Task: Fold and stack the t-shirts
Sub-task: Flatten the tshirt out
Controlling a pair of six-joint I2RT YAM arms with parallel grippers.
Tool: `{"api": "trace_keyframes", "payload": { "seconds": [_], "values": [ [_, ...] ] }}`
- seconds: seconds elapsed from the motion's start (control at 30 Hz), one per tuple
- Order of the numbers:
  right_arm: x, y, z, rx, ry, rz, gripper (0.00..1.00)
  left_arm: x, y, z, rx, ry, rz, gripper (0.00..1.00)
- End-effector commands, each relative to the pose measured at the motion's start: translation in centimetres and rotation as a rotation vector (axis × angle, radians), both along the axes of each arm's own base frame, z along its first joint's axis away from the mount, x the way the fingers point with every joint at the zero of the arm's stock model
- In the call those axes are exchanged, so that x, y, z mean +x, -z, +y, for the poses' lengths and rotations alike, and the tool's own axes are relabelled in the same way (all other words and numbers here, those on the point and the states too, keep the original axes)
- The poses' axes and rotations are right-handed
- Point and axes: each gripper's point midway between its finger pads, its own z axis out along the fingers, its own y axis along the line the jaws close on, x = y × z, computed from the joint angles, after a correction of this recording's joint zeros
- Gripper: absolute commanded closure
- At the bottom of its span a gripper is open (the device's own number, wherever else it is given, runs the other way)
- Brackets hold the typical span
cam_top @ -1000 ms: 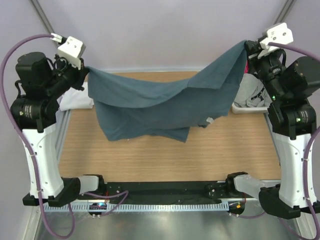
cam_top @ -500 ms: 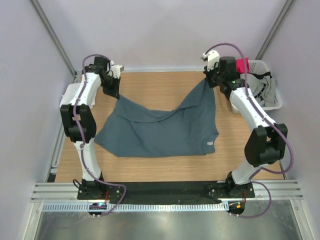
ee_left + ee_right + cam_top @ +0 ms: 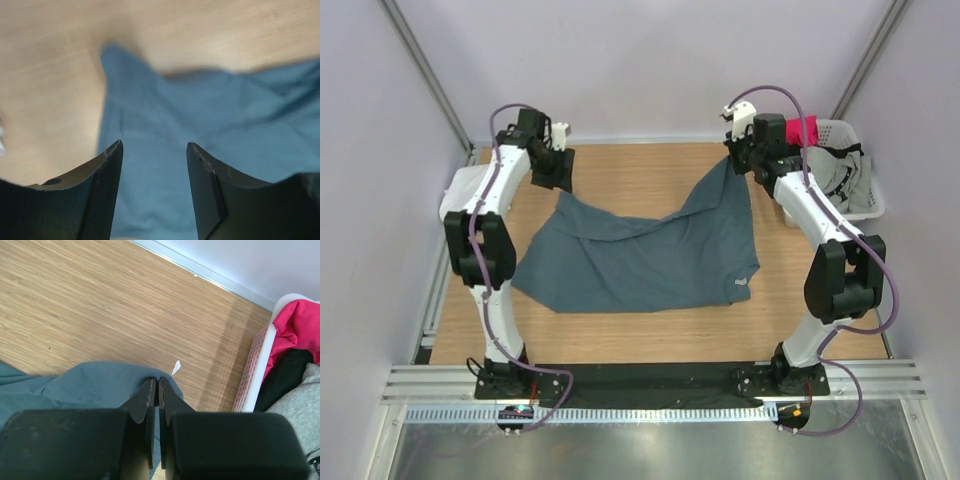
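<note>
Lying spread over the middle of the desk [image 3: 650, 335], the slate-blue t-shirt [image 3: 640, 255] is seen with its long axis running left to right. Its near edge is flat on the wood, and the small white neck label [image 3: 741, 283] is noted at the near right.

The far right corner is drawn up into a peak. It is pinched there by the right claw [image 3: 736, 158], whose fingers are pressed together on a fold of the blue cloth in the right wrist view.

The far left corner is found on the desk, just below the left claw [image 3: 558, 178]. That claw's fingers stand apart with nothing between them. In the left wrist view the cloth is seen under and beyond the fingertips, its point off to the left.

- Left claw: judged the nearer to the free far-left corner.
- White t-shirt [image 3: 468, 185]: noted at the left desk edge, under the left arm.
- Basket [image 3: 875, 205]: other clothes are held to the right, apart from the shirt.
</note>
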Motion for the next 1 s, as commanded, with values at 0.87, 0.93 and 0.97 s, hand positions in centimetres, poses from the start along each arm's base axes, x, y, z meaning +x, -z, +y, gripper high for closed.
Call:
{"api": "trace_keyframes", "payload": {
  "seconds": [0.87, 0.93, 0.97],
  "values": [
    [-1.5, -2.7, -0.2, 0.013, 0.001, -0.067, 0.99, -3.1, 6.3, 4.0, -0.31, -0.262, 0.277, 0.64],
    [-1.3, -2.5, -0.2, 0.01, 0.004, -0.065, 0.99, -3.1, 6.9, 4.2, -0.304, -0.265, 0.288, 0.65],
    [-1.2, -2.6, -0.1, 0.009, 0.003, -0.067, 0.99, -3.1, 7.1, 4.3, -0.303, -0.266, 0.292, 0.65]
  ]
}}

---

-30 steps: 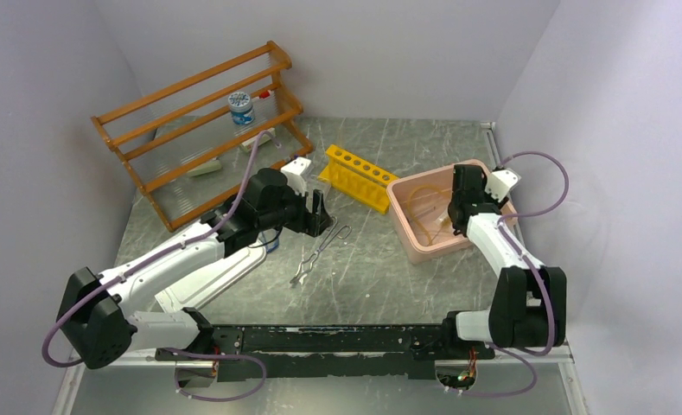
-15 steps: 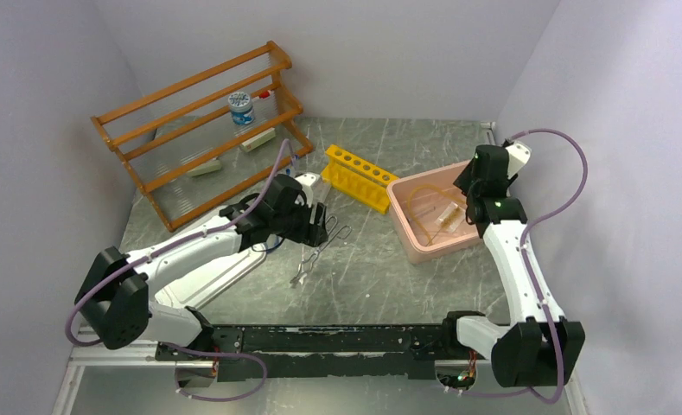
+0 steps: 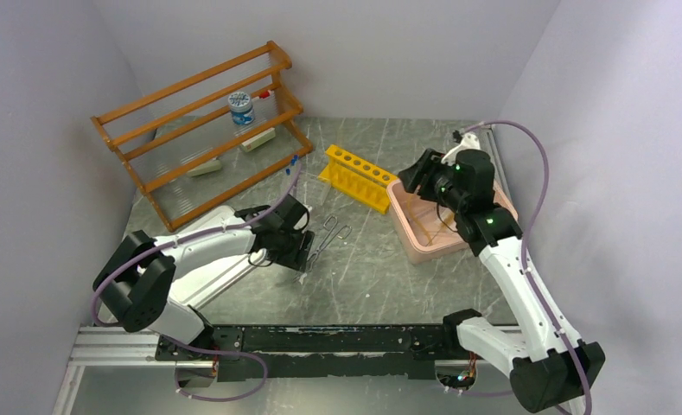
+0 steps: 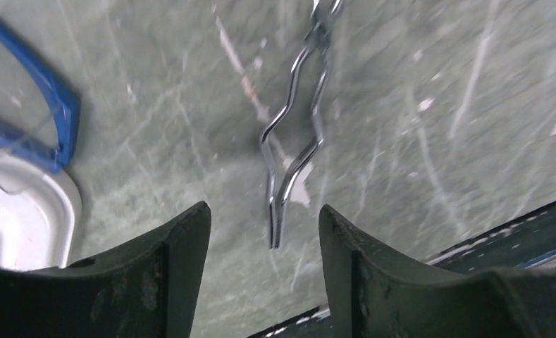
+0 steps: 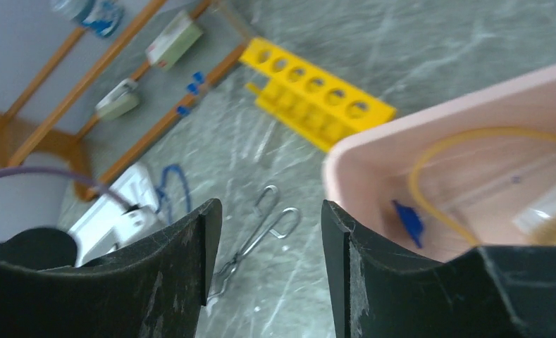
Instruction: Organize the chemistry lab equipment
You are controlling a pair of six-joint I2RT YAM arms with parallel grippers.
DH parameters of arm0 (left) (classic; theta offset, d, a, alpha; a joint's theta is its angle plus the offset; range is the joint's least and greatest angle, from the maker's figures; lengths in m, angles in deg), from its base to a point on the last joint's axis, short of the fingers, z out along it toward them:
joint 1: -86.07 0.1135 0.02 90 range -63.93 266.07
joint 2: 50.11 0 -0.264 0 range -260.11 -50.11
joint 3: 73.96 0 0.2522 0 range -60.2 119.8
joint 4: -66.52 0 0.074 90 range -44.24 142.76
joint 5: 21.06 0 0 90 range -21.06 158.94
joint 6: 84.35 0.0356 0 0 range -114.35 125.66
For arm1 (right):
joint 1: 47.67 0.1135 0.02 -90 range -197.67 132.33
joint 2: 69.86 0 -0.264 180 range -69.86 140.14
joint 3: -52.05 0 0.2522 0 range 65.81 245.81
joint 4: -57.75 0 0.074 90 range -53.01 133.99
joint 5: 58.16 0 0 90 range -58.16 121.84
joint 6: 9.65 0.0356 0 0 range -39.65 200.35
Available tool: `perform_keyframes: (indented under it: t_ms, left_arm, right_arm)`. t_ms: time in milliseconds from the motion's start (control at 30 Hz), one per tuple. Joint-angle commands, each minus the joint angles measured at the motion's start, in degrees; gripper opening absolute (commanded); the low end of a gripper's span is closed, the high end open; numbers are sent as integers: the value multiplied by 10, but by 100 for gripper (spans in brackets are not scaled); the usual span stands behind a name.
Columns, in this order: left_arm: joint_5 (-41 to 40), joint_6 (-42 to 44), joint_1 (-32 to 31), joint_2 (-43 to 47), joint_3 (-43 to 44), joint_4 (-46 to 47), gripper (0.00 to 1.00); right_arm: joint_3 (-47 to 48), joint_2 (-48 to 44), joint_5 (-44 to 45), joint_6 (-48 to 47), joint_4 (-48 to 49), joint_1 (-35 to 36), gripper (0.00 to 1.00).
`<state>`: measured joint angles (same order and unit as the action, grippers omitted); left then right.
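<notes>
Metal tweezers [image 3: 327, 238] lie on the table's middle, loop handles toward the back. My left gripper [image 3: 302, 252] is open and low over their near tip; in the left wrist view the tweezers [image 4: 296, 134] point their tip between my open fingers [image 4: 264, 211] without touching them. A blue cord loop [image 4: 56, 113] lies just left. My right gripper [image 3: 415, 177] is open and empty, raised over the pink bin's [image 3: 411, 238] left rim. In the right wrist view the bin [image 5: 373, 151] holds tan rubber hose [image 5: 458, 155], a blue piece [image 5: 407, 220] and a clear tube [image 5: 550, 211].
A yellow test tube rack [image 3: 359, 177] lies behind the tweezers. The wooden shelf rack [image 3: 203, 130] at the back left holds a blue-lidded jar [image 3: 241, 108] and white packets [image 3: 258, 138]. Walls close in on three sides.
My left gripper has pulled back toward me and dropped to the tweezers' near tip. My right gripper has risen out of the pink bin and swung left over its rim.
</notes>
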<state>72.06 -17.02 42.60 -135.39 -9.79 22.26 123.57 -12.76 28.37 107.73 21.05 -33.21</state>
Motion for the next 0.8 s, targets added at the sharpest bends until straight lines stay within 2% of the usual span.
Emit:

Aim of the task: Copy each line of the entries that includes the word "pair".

Completed exercise:
Controlling a pair of six-joint I2RT YAM arms with parallel grippers.
You are controlling a pair of six-joint I2RT YAM arms with parallel grippers.

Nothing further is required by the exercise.